The exhibition showcases several ambiguous images that can be taken as menacing images. That’s the thing: that they’re ambiguous. I am hesitant, even if the possibility of danger is impossible to avoid, especially in images of dead bodies or people holding handguns.
But I want to balance this with something that, to my knowledge, hasn’t been remarked upon in Colville’s works. It’s the most obvious thing, really, even if it’s impenetrable in its equivocality. Colville paints or draws images of his wife year after year, and without romanticizing. Let me be clear. When I say “without romanticizing” I don’t mean he doesn’t love her. Oh no, I mean, he sees her exactly as she is, but then again he saw—and portrayed—himself with just as much honesty.
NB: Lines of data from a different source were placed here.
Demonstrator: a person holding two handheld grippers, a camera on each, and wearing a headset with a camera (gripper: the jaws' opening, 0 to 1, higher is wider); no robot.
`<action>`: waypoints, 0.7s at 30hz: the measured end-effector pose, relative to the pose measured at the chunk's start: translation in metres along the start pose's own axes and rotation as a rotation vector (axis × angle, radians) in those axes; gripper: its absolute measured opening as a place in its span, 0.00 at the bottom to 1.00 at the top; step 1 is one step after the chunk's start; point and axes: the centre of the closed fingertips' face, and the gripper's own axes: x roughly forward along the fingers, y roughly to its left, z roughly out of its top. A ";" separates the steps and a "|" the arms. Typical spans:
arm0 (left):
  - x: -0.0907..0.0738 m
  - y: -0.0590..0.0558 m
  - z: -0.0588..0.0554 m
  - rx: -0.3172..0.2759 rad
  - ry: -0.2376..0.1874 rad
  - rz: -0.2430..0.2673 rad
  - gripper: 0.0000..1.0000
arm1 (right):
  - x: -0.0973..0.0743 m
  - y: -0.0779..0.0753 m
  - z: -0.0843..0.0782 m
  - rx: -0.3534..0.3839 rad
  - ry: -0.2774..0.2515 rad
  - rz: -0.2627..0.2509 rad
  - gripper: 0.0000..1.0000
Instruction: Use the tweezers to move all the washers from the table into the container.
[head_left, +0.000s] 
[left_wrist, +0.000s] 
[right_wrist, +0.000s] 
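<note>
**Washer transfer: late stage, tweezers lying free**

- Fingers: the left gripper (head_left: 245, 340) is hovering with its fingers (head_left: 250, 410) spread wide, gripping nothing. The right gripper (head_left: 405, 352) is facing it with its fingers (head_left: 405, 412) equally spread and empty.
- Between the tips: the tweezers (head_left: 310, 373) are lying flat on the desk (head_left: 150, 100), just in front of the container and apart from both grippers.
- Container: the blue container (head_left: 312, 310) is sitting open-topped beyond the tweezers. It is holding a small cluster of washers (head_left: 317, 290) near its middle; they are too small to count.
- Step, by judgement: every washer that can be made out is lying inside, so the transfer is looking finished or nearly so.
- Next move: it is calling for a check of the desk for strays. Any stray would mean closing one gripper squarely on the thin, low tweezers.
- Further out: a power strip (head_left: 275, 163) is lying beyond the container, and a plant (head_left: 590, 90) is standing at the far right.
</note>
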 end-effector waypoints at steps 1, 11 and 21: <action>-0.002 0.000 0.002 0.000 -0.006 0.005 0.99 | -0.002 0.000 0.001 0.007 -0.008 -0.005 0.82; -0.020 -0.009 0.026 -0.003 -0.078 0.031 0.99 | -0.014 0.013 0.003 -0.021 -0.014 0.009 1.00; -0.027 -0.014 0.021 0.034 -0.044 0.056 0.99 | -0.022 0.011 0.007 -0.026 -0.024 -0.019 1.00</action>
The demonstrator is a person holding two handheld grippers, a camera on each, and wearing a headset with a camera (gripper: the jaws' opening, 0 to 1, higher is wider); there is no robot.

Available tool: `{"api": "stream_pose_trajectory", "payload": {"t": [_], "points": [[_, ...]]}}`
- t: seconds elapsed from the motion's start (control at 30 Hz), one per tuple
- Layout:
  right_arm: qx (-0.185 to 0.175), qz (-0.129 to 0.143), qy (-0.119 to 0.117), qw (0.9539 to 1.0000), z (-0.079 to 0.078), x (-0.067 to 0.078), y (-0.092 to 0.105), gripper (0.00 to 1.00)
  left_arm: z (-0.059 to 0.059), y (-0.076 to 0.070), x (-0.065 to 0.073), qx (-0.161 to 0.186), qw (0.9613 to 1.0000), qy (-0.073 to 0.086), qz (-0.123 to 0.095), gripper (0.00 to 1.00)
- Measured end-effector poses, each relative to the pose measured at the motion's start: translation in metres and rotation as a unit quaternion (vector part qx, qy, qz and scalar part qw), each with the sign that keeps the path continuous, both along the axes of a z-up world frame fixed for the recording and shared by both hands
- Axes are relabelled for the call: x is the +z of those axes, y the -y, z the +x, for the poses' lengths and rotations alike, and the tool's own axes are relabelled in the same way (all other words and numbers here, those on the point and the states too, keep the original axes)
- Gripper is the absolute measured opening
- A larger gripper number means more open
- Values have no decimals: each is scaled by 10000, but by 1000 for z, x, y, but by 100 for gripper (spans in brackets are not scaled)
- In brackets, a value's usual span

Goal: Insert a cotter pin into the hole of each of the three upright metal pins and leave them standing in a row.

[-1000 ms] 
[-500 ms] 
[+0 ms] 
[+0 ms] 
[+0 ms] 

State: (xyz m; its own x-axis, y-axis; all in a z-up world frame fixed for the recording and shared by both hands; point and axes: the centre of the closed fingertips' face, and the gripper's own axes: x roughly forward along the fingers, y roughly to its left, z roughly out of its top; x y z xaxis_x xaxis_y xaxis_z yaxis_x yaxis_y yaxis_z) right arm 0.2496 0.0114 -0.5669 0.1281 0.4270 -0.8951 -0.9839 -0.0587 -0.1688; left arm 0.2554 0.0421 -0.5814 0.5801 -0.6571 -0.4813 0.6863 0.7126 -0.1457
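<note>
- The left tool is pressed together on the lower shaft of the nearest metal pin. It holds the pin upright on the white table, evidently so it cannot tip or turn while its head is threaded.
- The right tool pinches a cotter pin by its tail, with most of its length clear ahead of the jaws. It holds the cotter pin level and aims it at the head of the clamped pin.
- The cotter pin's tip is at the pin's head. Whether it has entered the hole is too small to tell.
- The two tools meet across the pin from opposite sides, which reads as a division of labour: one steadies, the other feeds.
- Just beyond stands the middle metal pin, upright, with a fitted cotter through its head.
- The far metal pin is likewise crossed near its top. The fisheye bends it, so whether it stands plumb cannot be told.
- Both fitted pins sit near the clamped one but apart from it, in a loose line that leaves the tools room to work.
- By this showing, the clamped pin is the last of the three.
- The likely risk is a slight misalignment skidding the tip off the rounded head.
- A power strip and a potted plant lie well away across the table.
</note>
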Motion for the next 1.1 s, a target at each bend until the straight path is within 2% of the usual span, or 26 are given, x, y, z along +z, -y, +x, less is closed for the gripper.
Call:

In one of the videos that the exhibit includes, Colville alludes to the love he had for his wife, but very obliquely. This is not a man who made bold statements, neither in his romantic life nor in his paintings.
Or to put it differently: he and Robin were married in 1942, during the war. Robin died Dec 29th 2012. Alex Colville died roughly half a year later, July 16 2013. That cryptic little fact is itself a lot like his paintings. The truth is there but it’s very understated.
I found the images in this show were occasionally legible as images with menace, but prefer to see them as inscrutable images, that Pinteresque quality I spoke of. We can only decode these pictures indirectly.

Alex Colville, Dog and Priest 1978 Acrylic polymer emulsion on hardboard 52 × 90 cm Collection of Jean and Bill Teron © A.C. Fine Art Inc
We see a dog whose head blocks our view of a priest; as so often happens in Colville’s work, the animals are perfect, while the humans are merely trying to get there.
The show includes some wonderful juxtapositions of images, showing influences both upon Colville, and influences of Colville upon others. JFK’s funeral is the subtext for Church and Horse, a painting that I never understood until this encounter. We watch that big black riderless horse in the funeral procession (in an overpoweringly large video display), then meet him again, galloping madly through Colville’s painting.

Alex Colville Church and Horse, 1964 acrylic on hardboard 55.5 x 68.7 cm 55.5 x 68.7 cm The Montreal Museum of Fine Arts, Purchase, Horsley and Annie Townsend Bequest and anonymous donor. Photo MMFA, Christine Guest. © A.C.Fine Art Inc
I am not going to claim there’s no menace here. But it’s calm, hard to decode, and absurdly understated. And life seems to go on.
Alex Colville at the AGO runs until January 4 2015.